■ **Task description**
Find and copy each line of the records where the string "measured" shows up.

■ **Records drawn from a dataset**
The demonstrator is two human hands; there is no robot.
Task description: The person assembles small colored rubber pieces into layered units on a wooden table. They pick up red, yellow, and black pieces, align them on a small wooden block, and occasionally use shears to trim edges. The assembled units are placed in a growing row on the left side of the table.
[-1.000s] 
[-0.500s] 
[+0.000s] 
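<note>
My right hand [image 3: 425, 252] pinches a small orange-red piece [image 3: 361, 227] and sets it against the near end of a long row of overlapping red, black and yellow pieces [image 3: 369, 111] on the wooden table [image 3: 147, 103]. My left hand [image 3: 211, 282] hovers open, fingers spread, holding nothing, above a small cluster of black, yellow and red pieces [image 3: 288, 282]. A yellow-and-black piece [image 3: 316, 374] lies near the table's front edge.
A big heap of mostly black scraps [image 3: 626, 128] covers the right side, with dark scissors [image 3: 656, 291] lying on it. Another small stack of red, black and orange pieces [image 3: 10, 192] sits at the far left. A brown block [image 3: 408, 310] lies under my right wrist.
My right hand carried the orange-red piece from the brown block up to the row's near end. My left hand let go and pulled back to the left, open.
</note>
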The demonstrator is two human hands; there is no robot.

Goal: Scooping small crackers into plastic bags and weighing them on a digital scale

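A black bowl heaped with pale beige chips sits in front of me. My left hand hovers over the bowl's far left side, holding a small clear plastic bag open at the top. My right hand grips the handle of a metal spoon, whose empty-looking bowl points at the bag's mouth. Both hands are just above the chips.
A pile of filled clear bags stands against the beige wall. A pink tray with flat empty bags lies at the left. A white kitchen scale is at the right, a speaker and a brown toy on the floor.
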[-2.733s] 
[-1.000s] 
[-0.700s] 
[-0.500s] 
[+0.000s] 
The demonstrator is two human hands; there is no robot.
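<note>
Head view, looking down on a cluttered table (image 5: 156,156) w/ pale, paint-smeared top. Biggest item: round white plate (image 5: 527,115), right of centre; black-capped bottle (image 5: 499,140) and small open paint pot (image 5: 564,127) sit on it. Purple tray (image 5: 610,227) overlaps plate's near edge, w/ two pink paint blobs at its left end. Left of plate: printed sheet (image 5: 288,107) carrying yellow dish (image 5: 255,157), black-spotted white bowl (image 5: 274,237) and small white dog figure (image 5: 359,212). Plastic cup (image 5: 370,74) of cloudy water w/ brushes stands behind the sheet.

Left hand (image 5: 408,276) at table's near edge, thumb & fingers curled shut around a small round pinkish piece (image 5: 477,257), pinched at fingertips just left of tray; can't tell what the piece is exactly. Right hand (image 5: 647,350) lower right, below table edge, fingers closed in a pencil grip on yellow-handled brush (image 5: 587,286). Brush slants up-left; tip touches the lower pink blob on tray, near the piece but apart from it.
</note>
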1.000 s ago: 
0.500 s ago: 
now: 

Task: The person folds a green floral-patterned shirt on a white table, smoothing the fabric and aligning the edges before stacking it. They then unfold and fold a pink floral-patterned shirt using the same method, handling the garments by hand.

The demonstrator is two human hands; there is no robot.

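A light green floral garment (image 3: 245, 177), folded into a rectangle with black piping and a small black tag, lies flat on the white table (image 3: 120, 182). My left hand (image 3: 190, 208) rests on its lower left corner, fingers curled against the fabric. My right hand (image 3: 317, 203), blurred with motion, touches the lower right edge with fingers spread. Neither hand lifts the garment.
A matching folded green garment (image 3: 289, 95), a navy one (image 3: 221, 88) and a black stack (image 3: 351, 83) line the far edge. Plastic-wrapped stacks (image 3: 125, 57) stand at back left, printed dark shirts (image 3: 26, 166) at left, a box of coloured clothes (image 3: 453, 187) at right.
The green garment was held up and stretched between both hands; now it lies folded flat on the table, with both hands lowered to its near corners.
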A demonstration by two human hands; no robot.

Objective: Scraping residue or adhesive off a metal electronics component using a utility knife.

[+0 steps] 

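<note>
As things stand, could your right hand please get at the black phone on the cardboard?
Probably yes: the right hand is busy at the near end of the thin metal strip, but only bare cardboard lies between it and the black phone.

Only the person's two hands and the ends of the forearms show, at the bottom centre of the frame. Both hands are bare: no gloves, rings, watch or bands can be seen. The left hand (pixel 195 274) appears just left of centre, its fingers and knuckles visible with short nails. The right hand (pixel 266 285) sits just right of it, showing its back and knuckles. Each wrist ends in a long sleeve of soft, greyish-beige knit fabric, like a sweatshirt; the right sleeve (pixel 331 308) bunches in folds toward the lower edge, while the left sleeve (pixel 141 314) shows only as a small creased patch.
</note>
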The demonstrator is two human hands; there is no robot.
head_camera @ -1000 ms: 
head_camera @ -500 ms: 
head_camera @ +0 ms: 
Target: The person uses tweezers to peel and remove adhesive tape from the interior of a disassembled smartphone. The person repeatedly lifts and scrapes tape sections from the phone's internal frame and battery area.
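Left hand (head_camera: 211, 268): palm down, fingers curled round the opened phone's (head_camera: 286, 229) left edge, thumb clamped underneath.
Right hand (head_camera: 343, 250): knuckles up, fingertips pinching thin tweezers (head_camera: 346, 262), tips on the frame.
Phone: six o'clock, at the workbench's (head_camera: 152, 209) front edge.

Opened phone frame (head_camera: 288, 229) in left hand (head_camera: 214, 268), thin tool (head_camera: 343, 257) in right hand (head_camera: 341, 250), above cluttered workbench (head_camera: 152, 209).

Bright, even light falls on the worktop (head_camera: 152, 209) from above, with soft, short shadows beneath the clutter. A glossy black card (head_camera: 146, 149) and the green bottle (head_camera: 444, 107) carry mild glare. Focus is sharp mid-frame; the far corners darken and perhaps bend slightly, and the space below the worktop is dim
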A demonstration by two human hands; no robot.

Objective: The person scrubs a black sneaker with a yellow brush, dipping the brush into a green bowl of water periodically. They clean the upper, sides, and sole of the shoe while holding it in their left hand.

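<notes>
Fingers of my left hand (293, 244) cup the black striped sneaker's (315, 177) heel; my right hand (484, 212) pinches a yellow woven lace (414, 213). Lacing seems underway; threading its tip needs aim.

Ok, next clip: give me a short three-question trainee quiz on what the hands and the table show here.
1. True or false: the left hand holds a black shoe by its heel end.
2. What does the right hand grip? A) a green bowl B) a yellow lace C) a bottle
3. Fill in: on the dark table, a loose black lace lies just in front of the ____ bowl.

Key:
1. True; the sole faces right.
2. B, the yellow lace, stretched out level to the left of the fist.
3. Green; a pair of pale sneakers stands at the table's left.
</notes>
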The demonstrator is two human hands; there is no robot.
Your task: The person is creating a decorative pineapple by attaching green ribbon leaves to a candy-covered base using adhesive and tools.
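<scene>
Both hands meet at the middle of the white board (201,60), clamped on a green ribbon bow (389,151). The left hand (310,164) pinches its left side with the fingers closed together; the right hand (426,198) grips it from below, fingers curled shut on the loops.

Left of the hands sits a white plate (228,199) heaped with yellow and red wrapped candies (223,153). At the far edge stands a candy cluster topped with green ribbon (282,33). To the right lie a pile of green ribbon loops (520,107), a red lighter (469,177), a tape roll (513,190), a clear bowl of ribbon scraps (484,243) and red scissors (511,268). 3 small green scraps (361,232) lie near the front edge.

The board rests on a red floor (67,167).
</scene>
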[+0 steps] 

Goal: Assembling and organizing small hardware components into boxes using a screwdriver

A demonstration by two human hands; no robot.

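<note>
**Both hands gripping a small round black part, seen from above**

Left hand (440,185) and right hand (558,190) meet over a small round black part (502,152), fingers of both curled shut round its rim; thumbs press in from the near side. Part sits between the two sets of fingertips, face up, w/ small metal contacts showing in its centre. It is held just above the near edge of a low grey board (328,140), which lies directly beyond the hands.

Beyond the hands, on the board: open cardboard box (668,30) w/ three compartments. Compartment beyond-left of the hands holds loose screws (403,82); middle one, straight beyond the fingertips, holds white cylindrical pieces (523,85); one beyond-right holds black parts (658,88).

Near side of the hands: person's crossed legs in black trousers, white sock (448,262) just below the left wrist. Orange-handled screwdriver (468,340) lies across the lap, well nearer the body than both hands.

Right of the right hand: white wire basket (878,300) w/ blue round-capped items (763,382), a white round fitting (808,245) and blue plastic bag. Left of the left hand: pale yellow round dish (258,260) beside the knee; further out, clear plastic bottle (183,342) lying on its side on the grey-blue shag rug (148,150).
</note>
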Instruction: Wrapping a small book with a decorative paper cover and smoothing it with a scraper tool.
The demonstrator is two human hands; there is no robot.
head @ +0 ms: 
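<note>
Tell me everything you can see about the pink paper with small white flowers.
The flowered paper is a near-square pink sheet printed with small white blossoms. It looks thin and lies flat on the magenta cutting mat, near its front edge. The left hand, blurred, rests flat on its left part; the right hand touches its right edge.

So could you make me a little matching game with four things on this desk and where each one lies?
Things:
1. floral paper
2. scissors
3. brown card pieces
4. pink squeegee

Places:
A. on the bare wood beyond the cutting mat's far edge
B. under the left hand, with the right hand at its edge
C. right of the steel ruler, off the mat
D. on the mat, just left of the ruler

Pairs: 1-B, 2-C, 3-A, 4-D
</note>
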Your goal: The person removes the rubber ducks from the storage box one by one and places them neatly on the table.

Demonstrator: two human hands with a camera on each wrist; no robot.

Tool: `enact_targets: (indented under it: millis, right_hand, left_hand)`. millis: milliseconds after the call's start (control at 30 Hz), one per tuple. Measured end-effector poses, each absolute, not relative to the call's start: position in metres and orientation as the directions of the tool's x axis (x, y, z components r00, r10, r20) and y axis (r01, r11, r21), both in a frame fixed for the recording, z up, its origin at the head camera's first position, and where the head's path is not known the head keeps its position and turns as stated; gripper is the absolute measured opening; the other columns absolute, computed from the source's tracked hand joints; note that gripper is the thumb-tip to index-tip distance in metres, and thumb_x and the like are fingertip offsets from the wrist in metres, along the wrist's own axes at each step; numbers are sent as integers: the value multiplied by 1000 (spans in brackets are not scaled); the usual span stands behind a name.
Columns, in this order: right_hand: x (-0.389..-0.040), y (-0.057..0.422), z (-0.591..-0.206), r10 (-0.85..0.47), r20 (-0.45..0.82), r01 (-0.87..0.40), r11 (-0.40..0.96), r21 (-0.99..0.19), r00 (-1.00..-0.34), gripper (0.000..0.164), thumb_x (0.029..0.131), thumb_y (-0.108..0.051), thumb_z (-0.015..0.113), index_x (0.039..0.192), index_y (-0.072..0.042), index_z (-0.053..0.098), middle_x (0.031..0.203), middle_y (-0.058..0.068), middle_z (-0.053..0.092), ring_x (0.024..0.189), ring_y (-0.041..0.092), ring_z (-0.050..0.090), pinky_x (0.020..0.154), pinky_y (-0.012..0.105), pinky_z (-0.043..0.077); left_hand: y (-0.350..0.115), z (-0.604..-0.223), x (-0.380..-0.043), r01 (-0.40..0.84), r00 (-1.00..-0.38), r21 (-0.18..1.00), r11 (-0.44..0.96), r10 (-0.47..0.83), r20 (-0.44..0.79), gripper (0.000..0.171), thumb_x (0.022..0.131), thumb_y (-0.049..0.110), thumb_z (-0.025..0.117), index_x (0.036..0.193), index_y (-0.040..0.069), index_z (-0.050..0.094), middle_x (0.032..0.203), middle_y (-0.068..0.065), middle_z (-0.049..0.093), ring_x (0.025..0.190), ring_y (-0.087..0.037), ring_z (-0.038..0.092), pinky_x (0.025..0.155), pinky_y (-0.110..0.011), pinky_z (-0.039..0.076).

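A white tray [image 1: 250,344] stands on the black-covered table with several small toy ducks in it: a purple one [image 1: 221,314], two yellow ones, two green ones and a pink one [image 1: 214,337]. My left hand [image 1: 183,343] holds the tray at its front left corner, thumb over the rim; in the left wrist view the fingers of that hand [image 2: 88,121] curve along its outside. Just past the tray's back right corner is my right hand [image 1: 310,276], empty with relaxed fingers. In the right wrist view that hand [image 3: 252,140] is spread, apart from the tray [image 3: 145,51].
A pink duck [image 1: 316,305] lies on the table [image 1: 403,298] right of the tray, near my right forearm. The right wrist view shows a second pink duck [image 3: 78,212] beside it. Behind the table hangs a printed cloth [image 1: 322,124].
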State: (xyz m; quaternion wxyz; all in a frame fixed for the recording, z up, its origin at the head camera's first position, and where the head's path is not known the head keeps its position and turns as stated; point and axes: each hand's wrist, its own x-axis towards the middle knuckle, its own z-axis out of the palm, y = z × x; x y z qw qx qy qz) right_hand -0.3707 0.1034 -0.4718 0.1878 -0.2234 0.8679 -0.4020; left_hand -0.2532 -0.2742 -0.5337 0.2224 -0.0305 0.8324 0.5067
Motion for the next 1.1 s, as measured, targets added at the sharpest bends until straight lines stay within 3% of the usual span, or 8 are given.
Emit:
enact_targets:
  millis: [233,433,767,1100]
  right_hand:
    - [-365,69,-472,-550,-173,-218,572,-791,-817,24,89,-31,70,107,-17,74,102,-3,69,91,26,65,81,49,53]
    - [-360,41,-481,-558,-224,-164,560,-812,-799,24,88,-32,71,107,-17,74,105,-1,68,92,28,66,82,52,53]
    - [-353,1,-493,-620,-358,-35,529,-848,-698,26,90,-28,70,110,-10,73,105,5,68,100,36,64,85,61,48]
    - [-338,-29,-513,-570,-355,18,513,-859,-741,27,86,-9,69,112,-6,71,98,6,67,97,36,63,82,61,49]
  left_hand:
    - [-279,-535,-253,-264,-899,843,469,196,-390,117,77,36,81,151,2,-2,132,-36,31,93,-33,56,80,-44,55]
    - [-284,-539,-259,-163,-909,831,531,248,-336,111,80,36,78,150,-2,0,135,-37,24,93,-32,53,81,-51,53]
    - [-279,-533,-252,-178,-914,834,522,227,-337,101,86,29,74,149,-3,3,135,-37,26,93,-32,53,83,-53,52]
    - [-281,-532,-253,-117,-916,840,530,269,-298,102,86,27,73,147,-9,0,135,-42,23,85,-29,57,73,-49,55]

■ **Answer to this task**
Tool: `enact_targets: (indented under it: millis, right_hand, left_hand)`. millis: milliseconds after the call's start (control at 30 Hz), one per tuple. Measured end-effector poses, each absolute, not relative to the call's start: position in metres and orientation as the directions of the tool's x axis (x, y, z components r00, r10, r20) and y axis (r01, r11, r21), both in a frame fixed for the recording, z up, its origin at the head camera's first position, and where the head's path is not known the head keeps its position and turns as stated; gripper is the absolute measured opening; the other columns absolute, computed from the source's tracked hand joints; note that gripper is the thumb-tip to index-tip distance in metres, and thumb_x and the like are fingertip offsets from the wrist in metres, along the wrist's own axes at each step; numbers are sent as integers: the value multiplied by 1000 (spans in brackets are not scaled); the usual span stands behind a name.
Motion for the next 1.1 s, as measured, targets added at the sharpest bends until straight lines stay within 3% of the usual span, or 8 are given.

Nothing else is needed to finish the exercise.